We know that in the last ten years, 45 Texas inmates have been exonerated on the basis of DNA evidence and that is something to be grateful for. The notion of innocent men and women being held in confinement for crimes they did not commit is excruciating.
Another inmate joined the ranks of those freed from a Texas jail last week. Michael Morton was convicted of murdering his wife Christine in 1986. He was a grocery store manager who had no criminal record, nonetheless, he was found guilty of beating his wife to death and sentenced to life in prison.

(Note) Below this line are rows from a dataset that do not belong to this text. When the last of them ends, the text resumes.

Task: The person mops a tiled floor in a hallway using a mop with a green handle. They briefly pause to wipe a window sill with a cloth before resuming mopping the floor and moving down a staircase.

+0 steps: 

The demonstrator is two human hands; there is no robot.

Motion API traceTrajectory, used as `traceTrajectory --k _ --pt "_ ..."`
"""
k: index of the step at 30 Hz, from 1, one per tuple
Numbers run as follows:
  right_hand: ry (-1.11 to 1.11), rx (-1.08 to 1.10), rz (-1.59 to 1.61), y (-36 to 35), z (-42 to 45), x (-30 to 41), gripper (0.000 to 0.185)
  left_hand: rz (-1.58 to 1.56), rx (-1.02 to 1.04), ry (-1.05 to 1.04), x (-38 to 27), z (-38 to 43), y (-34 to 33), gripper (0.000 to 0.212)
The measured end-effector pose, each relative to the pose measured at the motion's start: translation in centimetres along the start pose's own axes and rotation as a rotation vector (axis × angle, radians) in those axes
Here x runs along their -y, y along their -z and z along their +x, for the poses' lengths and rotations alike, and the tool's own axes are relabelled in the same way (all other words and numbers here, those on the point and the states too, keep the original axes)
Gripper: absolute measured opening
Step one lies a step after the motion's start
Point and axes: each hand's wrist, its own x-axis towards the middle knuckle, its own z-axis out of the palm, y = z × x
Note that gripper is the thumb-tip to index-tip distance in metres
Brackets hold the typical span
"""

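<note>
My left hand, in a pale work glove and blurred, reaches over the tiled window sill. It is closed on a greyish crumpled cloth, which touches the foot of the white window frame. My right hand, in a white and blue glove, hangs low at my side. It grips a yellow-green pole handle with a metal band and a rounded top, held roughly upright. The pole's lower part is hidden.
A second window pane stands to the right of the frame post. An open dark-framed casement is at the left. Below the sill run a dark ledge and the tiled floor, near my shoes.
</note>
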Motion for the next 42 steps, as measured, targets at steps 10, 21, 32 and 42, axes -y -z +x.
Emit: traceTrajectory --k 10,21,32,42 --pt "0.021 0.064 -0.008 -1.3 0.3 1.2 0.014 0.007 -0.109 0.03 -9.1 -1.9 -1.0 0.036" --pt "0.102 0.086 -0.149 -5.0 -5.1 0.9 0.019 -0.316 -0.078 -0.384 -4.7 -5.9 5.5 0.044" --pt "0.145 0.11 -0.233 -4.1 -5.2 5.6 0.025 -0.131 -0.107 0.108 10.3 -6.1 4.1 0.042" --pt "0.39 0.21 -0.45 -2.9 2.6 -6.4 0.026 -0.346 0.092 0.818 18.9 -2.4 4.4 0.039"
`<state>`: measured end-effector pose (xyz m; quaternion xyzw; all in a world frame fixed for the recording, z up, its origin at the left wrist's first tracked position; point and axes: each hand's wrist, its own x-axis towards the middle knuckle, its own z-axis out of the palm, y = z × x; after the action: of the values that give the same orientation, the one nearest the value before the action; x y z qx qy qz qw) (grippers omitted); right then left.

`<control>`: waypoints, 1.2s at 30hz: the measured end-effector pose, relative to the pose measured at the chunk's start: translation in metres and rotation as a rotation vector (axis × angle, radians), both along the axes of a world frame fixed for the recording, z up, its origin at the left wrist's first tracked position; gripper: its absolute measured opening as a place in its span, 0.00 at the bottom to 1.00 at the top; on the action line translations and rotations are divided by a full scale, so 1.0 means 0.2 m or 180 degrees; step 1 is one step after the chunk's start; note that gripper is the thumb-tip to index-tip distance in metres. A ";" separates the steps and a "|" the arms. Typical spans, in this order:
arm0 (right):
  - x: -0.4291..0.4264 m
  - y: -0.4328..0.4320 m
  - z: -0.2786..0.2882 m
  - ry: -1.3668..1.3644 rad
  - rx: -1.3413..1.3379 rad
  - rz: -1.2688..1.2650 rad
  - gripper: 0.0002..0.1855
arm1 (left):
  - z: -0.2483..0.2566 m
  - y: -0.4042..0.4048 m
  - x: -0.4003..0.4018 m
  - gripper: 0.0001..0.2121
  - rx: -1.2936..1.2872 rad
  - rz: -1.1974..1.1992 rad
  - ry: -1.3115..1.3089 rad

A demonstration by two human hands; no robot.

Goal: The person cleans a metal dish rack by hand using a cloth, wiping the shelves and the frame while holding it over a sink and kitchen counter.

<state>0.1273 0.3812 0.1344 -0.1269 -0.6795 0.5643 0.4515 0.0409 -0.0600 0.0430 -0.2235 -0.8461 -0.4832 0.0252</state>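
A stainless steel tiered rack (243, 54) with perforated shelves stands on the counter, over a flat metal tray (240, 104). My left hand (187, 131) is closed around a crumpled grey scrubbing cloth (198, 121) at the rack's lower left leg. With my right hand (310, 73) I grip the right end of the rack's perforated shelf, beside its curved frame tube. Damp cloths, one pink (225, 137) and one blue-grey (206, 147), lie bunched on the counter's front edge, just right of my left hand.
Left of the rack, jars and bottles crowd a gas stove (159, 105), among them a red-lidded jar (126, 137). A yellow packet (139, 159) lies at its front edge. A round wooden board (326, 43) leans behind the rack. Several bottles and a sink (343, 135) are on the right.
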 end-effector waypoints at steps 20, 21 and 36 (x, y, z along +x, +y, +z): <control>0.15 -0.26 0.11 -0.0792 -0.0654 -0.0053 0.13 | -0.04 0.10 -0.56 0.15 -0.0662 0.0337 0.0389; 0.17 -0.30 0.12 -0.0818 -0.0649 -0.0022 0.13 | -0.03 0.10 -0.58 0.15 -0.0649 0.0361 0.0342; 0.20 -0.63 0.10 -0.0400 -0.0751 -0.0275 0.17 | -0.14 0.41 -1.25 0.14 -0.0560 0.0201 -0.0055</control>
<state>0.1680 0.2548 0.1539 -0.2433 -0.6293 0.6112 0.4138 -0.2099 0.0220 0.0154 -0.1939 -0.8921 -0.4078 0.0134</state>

In 2005 Mr. Morton attempted to have evidence tested to determine if DNA was present, namely a blue bandanna found near his home after the murder. For six years the district attorney fought Morton’s attempts based on the advice of the original prosecutor, Ken Anderson, who was now Judge Anderson.
In 2010 a Texas court ordered DNA testing on the bandanna and found that Christine Morton’s blood was on the bandanna mixed with the DNA of Mark Norwood, a convicted felon with a long criminal history, who lived twelve miles from the Morton home. Norwood was charged with Christine Morton’s murder.
Morton is now free and that’s the end of the story? Not quite. Mr. Morton, aided by Barry Scheck of New York’s Innocence Project, is seeking a “court of inquiry” to determine what role prosecutorial malfeasance played in Mr. Morton’s wrongful conviction.
The issue is whether there is probable cause to believe that prosecutor Anderson, now Judge Anderson, withheld reports that the trial judge ordered him to release. Apparently, Mr. Anderson provided some documents to the trial judge who found nothing exculpatory in their contents.
More recently, a new judge ordered the Morton file unsealed, which led to the discovery that many documents had not been produced by prosecutor Anderson. A transcript of a telephone call between an investigator and Christine’s mother, in which she reported that her three-year-old grandson reported that a “monster”, not his father, attacked and killed his mother, had not previously been disclosed.
Also undisclosed were police reports from the Morton’s neighbours reporting the presence of a man in a green van repeatedly parking near their home and seen walking into the woods behind their home. Other reports withheld included evidence that Christine Morton’s credit card had been used after her murder and a check with her signature forged had been cashed.
Judge Anderson, who was deposed as part of the inquiry, recalled few details of the case and asserted he did nothing wrong. He did, however, feel sick that Mr. Morton had spent 25 years in prison.
Experts who have reviewed the case doubt that Judge Anderson will face serious punishment or disbarment as a result of his actions. They cite a recent decision where Lousiana prosector, Harry Connick Sr. (yes, father of the crooner) was relieved from a $14 million dollar civil judgment for his failure to disclose evidence that ultimately led to an accused’s exoneration.
Innocence Project director and OJ Simpson DNA specialist, Barry Scheck realizes that the length of time between conviction and exoneration may work against them, however, he hopes for changes in law and policy that will prevent the reoccurence of wrongful convictions based on the concealment of exculpatory evidence.